Of course it helped that Zero dug some of his hole for him each day, but that wasn’t as great as everyone thought it was. He always felt awkward while Zero was digging his hole, unsure of what to do with himself. Usually he stood around awhile, before sitting off by himself on the hard ground, with the sun beating down on him.
It was better than digging.
But not a lot better.
When the sun came up a couple of hours later, Stanley looked for “the thumb of God.” The mountains were little more than dark shadows on the horizon.
He thought he could make out a spot where the top of one mountain seemed to jut upward, but it didn’t seem very impressive. A short time later the mountains were no longer visible, hidden behind the glare of the sun, reflecting off the dirty air.
It was possible, he realized, that he was somewhere near where Kate Barlow had robbed his great-grandfather. If that was really her lipstick tube he’d found, then she must have lived somewhere around here.
Zero took his turn before the lunch break. Stanley climbed out of his hole, and Zero climbed down into it.
“Hey, Caveman,” said Zigzag. “You should get a whip. Then if your slave doesn’t dig fast enough, you can crack it across his back.”
“He’s not my slave,” said Stanley. “We have a deal, that’s all.”
“A good deal for you,” said Zigzag.
“It was Zero’s idea, not mine.”
“Don’t you know, Zig?” said X-Ray, coming over. “Caveman’s doing Zero a big favor. Zero likes to dig holes.”
“He sure is a nice guy to let Zero dig his hole for him,” said Squid.
“Well, what about me?” asked Armpit. “I like to dig holes, too. Can I dig for you, Caveman, after Zero’s finished?”
The other boys laughed.
“No, I want to,” said Zigzag. “It’s my birthday.”
Stanley tried his best to ignore them.
Zigzag kept at it. “Come on, Caveman. Be a pal. Let me dig your hole.”
Stanley smiled, as if it were all a big joke.
When Mr. Pendanski arrived with water and lunch, Zigzag offered Stanley his place in line. “Since you’re so much better than me.”
Stanley remained where he was. “I didn’t say I was bet—”

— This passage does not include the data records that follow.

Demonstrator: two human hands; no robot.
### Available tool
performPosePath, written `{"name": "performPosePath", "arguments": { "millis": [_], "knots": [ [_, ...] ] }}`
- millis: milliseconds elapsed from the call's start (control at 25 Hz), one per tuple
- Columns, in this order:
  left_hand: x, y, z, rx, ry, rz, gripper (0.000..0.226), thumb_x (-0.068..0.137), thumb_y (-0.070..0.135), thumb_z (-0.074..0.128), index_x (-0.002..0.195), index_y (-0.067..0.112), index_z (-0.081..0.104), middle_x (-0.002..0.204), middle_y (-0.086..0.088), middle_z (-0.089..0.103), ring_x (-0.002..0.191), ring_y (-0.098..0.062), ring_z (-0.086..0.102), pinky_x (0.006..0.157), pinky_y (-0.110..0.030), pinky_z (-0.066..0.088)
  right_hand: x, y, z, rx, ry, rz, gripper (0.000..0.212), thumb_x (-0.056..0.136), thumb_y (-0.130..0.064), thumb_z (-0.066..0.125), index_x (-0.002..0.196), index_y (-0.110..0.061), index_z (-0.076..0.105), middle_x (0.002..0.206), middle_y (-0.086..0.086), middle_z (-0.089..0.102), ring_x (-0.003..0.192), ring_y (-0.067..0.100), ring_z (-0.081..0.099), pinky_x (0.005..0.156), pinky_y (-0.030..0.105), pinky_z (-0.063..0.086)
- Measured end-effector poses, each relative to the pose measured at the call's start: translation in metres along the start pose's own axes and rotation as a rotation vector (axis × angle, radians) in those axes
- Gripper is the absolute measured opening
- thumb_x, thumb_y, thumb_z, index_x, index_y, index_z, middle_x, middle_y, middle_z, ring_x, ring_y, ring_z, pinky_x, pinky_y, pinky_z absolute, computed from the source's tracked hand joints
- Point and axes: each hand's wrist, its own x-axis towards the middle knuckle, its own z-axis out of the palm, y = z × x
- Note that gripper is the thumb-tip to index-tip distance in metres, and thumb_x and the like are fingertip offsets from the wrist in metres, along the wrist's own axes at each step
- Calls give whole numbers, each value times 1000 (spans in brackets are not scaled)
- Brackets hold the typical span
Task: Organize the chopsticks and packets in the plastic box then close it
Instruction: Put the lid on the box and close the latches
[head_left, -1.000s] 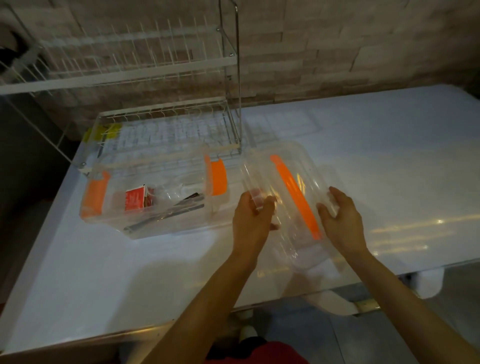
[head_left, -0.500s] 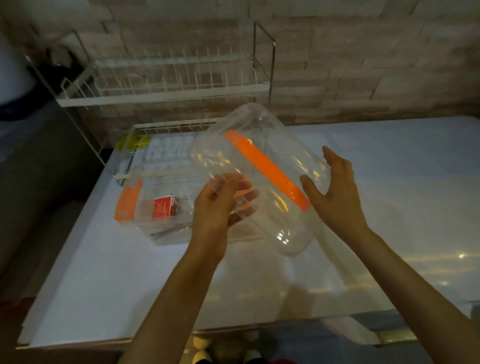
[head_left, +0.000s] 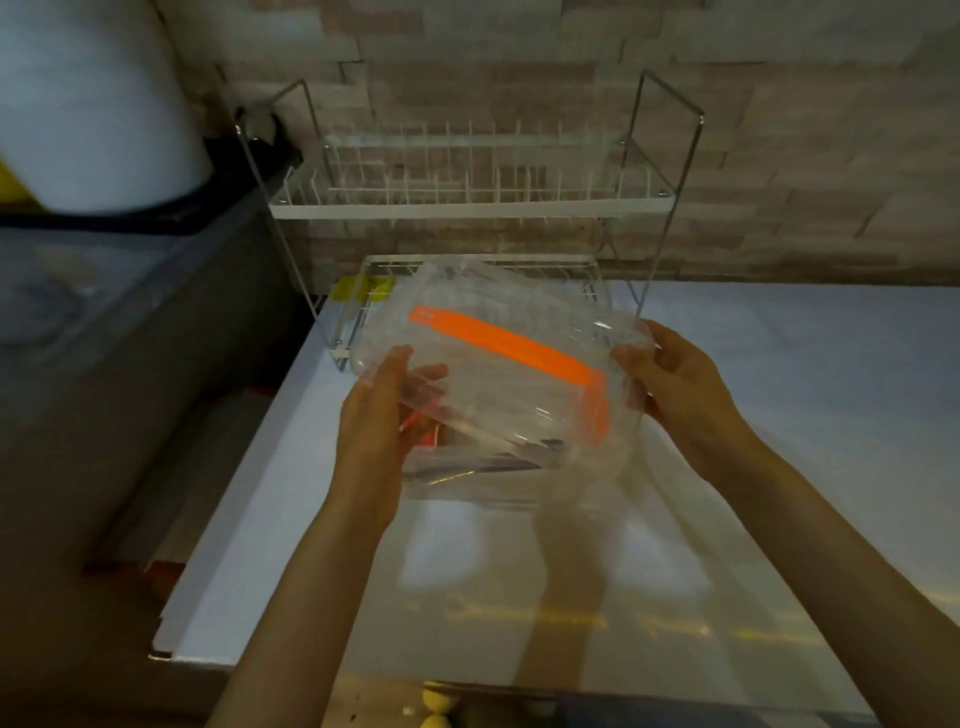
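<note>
I hold a clear plastic lid (head_left: 493, 395) with an orange strip across it, tilted above the clear plastic box (head_left: 467, 478) on the white table. My left hand (head_left: 379, 415) grips the lid's left end and my right hand (head_left: 670, 379) grips its right end. Through the lid and box wall I see dark chopsticks (head_left: 498, 465) lying in the box and a bit of a red packet (head_left: 423, 431). An orange clip on the box's right end shows behind the lid. Most of the box's inside is hidden by the lid.
A white wire dish rack (head_left: 467, 208) with two tiers stands against the brick wall right behind the box. The white table (head_left: 779, 467) reaches right and toward me. Its left edge drops to a dark grey surface (head_left: 104, 364). A yellow item (head_left: 363, 291) lies in the rack's lower tier.
Both hands lifted the lid off the table and carried it left, turning it level over the box. The view has shifted left and closer to the rack.
</note>
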Motion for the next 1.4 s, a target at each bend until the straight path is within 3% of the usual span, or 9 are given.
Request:
{"name": "performPosePath", "arguments": {
  "millis": [80, 200, 520, 600, 680, 760, 880, 1040, 1400],
  "knots": [
    [13, 5, -18, 45, 21, -37, 21, 92, 31, 44, 84, 22, 61, 76, 2, 62, 70, -11, 60, 68, -24, 49, 4, -3, 2, -12, -10, -6, 33, 91, -14, 53, 124, -18, 54, 69, 4, 62, 60, 10, 59, 59, 19, 52],
    [32, 9, -35, 229, 27, -74, 30, 94, 33, 39, 80, 17, 59, 61, 2, 55, 57, -11, 53, 61, -25, 46, 11, -7, 9, -74, -40, -1, 41, 93, -14, 50, 132, -24, 46, 82, -2, 62, 50, 0, 51, 51, 14, 47],
    [70, -2, -40, 684, 3, 81, 29, 97, 32, 31, 104, 17, 55, 86, -3, 57, 90, -23, 57, 75, -34, 46, 43, 4, 45, -158, 85, 43, 40, 92, -19, 52, 130, -12, 45, 108, 7, 52, 69, 8, 50, 56, 21, 41],
    [76, -2, -35, 710, 29, 73, 36, 97, 29, 34, 128, 12, 41, 104, -8, 57, 99, -26, 57, 77, -31, 43, 51, 8, 50, -145, 131, 66, 39, 91, -19, 54, 127, -9, 46, 113, 10, 55, 77, 14, 53, 63, 26, 44],
    [80, -4, -32, 754, 36, 121, 39, 96, 25, 36, 131, 8, 34, 120, -14, 56, 105, -28, 58, 78, -30, 42, 56, 10, 53, -189, 186, 73, 39, 90, -20, 54, 126, -8, 46, 123, 12, 56, 91, 22, 54, 76, 32, 44],
    [84, -7, -31, 819, 52, 195, 37, 96, 23, 37, 130, 7, 37, 125, -17, 55, 105, -27, 58, 76, -26, 42, 56, 12, 54, -334, 207, 31, 39, 90, -20, 53, 127, -6, 47, 126, 13, 56, 102, 26, 56, 82, 32, 43],
    [92, -11, -32, 919, 64, 317, 36, 96, 22, 37, 128, 6, 44, 123, -15, 53, 95, -16, 51, 72, -14, 38, 51, 18, 49, -537, 211, -108, 38, 91, -22, 52, 124, -3, 51, 119, 15, 61, 93, 19, 54, 78, 24, 37],
    [106, -20, -36, 1037, 34, 256, 38, 95, 22, 39, 128, 5, 46, 129, -18, 46, 112, -29, 50, 85, -25, 32, 55, 24, 47, -645, 177, -127, 37, 91, -23, 53, 123, -3, 53, 120, 17, 60, 99, 24, 58, 77, 23, 36],
    [116, -34, -41, 944, 27, 56, 40, 94, 26, 41, 129, 6, 46, 133, -18, 45, 109, -27, 53, 85, -28, 37, 57, 30, 52, -615, 178, -68, 35, 90, -22, 56, 120, -5, 57, 125, 14, 55, 86, 13, 48, 74, 19, 34]
  ]
}}
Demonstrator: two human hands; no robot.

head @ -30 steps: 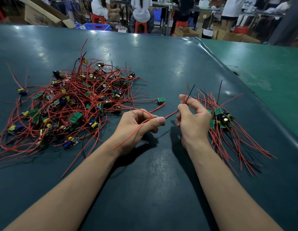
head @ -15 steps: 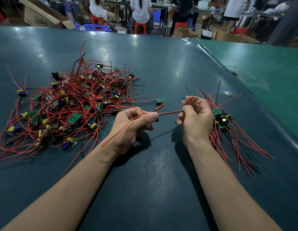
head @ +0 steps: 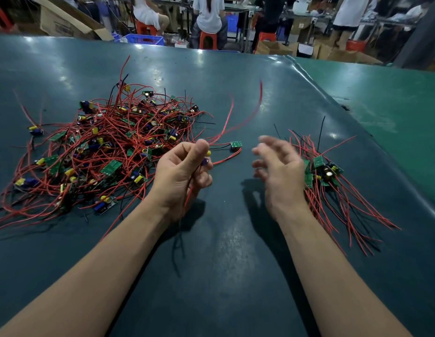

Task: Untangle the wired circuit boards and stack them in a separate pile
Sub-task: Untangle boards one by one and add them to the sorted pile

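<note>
Our left hand [head: 182, 171] clamps its curled fingers on a small red-wired circuit board [head: 204, 161] above the dark green mat [head: 223, 251], between the big tangled heap [head: 109, 152] and the sorted pile [head: 326, 176]. Our right hand [head: 278, 171] hangs blurred, fingers apart.

Two hands: left hand [head: 181, 170] and right hand [head: 277, 166]. Two heaps of wired boards on one table [head: 236, 263]: a large tangle [head: 109, 152], its boards too many and too overlapped to count, and a small pile [head: 326, 173], where about five green boards show. One lone board [head: 236, 144] lies between the heaps. One board [head: 206, 158] sits in the left hand. Behind the table: two seated people [head: 209, 13], four red stools [head: 208, 40], one blue crate [head: 144, 40].
</note>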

“You’re insulting him, Zig,” said X-Ray. “Why should Caveman take your place, when he deserves to be at the very front? He’s better than all of us. Aren’t you, Caveman?”
“No,” said Stanley.
“Sure you are,” said X-Ray. “Now come to the front of the line where you belong.”
“That’s okay,” said Stanley.
“No, it’s not okay,” said X-Ray. “Get up here.”